Dopo circa sei settimane di lavorazione Zemeckis e Gale capirono che per quanto bravo, la parte di Marty McFly non era nelle corde del giovane Stoltz, a detta di Thomas F. Wilson infatti, il piglio di Stoltz sul set era troppo serio e aggressivo. Nella scena della caffetteria e del primo incontro tra Marty e Biff – di cui un frame è ancora nel negativo originale – Stoltz lo spinse contro il bancone così forte da procurargli una contusione. Le riprese vennero bloccate. Stoltz licenziato e Wilson non riuscì a prendersi una meritata rivincita.
Con sei settimane bruciate per un casting sbagliato, Zemeckis e Gale fecero di tutto per richiamare Michael J. Fox, riuscendoci, ma tenendo bene a mente che – per via delle regole rigide imposte dalla Paramount che non ammettevano assenze per progetti altri allo show – Fox recitava dalla mattina al pomeriggio per Casa Keaton, e dal tardo pomeriggio fino all’alba per Ritorno al futuro. Uno sforzo titanico per il giovane attore e per la Universal visto che rigirare le scene di Stoltz costò alla produzione 3 milioni di dollari – ampiamente recuperati visto che il film ne incassò globalmente 380.
Oltre a Eric Stoltz, per la parte poi andata a Michael J. Fox furono considerati Ralph Macchio e un allora semi-sconosciuto Johnny Depp. L’attore di The Karate Kid – all’apice della popolarità – rifiutò perché non riuscì ad andare oltre la lettura dello script. Per Macchio infatti, Ritorno al futuro era un film su “un ragazzino, un auto, e delle pillole di Plutonio” e non riusciva a capirne il senso.
Ritorno al futuro: Doc Brown, Harry Lloyd e Ai confini della realtà
Nella scena iniziale di Ritorno al futuro viene mostrata una fotografia di un orologio con una piccola immagine di Harold Lloyd appeso alla lancette dei minuti tratta da Preferisco l’ascensore (1923). L’omaggio non è casuale, è infatti un riferimento al climax del terzo atto, quando Doc Brown si appenderà all’orologio per collegare il cavo elettrico – necessario a scatenare la reazione nucleare per il viaggio temporale.
Un ulteriore omaggio è legato al primo episodio della serie originale de Ai confini della realtà (1959) – “Dove sono finiti tutti?“ – dove viene mostrato un uomo girare per una piazza in evidente stato confusionale chiedendosi se sta avendo un brutto sogno.

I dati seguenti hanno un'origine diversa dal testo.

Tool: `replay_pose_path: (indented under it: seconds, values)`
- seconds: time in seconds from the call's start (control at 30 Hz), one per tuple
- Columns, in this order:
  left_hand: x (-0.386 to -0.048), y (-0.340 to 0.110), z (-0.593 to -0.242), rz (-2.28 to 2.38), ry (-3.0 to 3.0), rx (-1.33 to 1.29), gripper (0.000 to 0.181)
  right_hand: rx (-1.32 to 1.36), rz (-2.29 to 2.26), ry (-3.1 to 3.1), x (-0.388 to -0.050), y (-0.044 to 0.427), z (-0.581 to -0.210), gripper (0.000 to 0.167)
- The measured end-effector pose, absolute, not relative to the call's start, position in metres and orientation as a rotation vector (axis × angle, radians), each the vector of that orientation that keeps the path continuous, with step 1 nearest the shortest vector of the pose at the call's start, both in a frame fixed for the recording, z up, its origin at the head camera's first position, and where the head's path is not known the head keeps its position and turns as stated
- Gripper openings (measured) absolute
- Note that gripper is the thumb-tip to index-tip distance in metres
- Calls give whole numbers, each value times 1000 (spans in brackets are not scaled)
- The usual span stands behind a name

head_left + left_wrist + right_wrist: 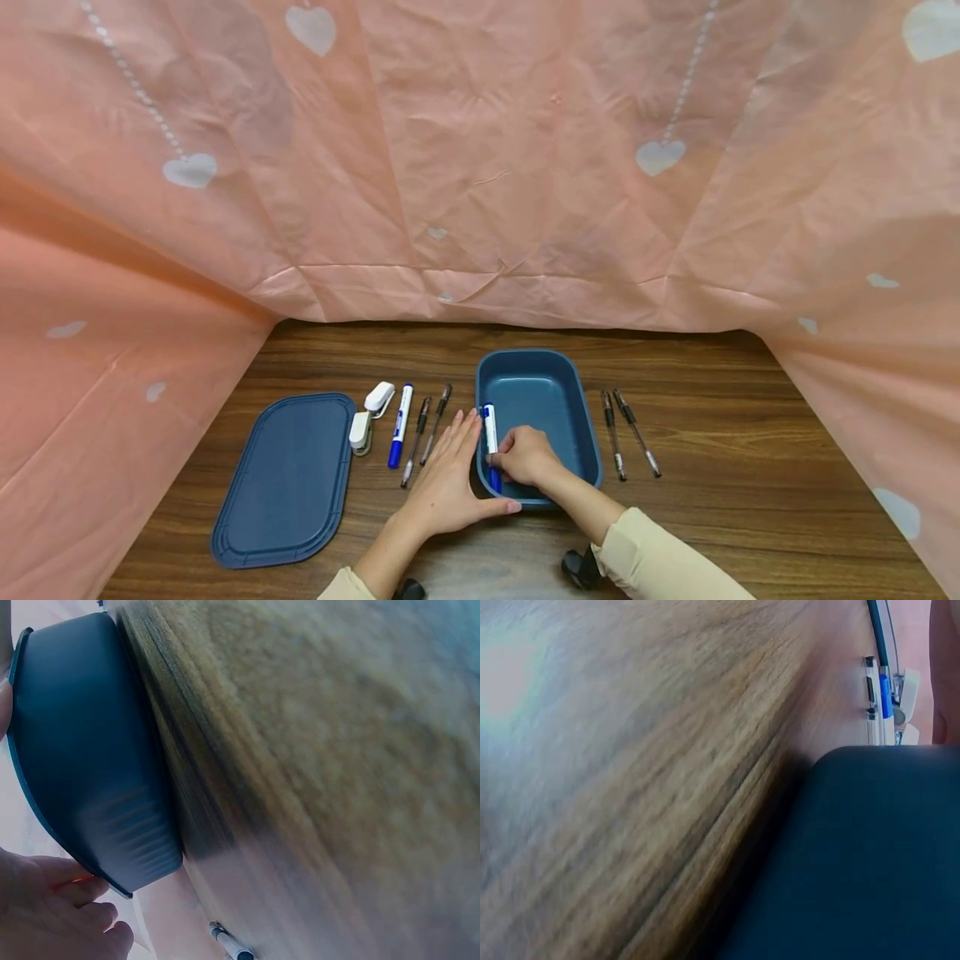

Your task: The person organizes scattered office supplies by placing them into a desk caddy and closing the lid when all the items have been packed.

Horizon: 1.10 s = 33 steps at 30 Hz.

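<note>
A blue rectangular box (534,398) stands on the wooden table. Inside it, along the left wall, lies a white whiteboard marker (491,431) with a blue cap pointing toward the person. My right hand (527,456) reaches over the front rim and pinches this marker between thumb and fingers. Against the box's left side rests my left hand (444,492), fingers extended along the rim and thumb stretched along the front edge. The left wrist view shows the fingers (71,881) at the rim of the box (90,742). In the right wrist view, the box wall (870,862) hides the marker and fingertips.
Left of the box lie two black gel pens (417,442), another blue-capped marker (401,425), two white staplers (361,432) and a flat blue lid (288,483). Two more gel pens (613,437) lie to the right. A pink curtain (495,167) encloses the table's back and sides.
</note>
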State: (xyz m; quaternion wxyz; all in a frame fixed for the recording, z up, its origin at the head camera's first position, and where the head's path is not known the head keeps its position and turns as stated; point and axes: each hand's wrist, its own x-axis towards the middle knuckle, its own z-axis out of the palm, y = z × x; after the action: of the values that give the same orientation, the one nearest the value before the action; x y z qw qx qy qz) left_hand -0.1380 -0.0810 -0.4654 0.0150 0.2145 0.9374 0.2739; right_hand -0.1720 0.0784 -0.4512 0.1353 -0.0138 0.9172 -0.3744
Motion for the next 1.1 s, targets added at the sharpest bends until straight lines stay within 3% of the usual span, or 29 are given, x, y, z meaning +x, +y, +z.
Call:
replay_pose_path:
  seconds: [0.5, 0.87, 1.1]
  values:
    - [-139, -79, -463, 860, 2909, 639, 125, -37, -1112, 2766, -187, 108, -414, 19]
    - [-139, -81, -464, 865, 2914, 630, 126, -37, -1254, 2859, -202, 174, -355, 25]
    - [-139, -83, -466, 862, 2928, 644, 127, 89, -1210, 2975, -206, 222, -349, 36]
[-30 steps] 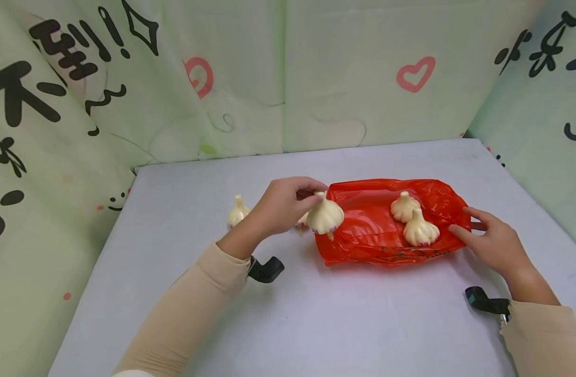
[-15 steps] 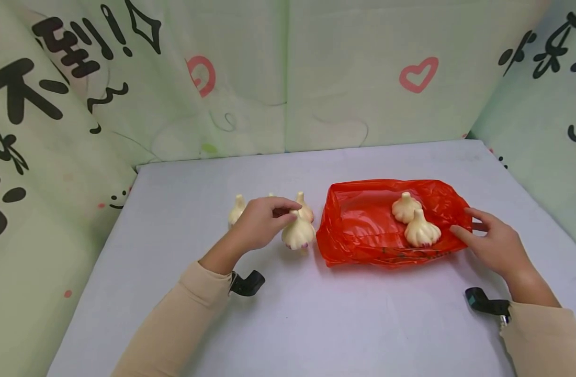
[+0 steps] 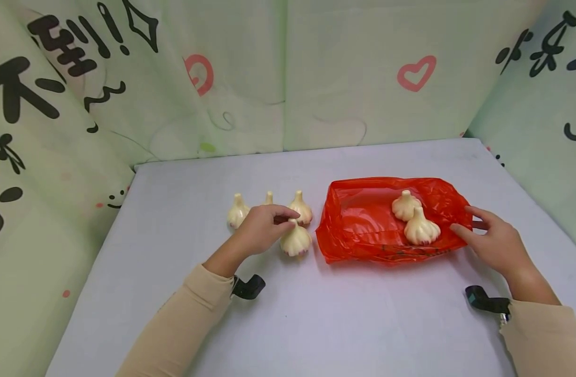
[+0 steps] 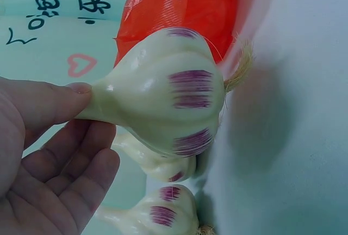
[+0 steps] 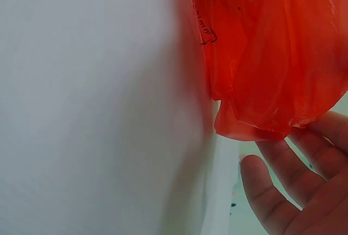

La scena non solo ricorda l’arrivo di Marty a Hill Valley nel 1955, ma venne girata nella stessa location: la Courthouse Square degli Universal Studios.
Ritorno al futuro e l’entusiasmo del Presidente Reagan
A quanto pare, lo stupore di Doc Brown sul fatto che un attore potesse diventare Presidente degli Stati Uniti divertì moltissimo il Presidente Ronald Reagan, tanto da chiedere al proiezionista di interrompere la proiezione e rimandare la scena. Il Presidente era un grande fan della saga, tanto da utilizzare la citazione finale “Dove stiamo andando non avremo bisogno di strade” durante il discorso sullo Stato dell’Unione del 1986. Ciò non toglie comunque, che la parte dello script in cui viene citato il Presidente Reagan, dovette ottenere l’approvazione dell’ufficio presidenziale, per il via libera. I produttori infatti temevano che lo stupore di Doc Brown riguardo Reagan potesse risultare offensivo nei suoi riguardi.
Secondo la Ronald Reagan Presidential Library, il Presidente guardò il film per la prima volta, a Camp David, il 26 Luglio 1985 – tre settimane dopo il rilascio nelle sale cinematografiche – assieme alla moglie Nancy e Mark Weinberg. A quanto pare però, il riferimento a Jane Wyman, prima moglie di Reagan, creò un forte imbarazzo tra il Presidente e la First Lady al momento della visione.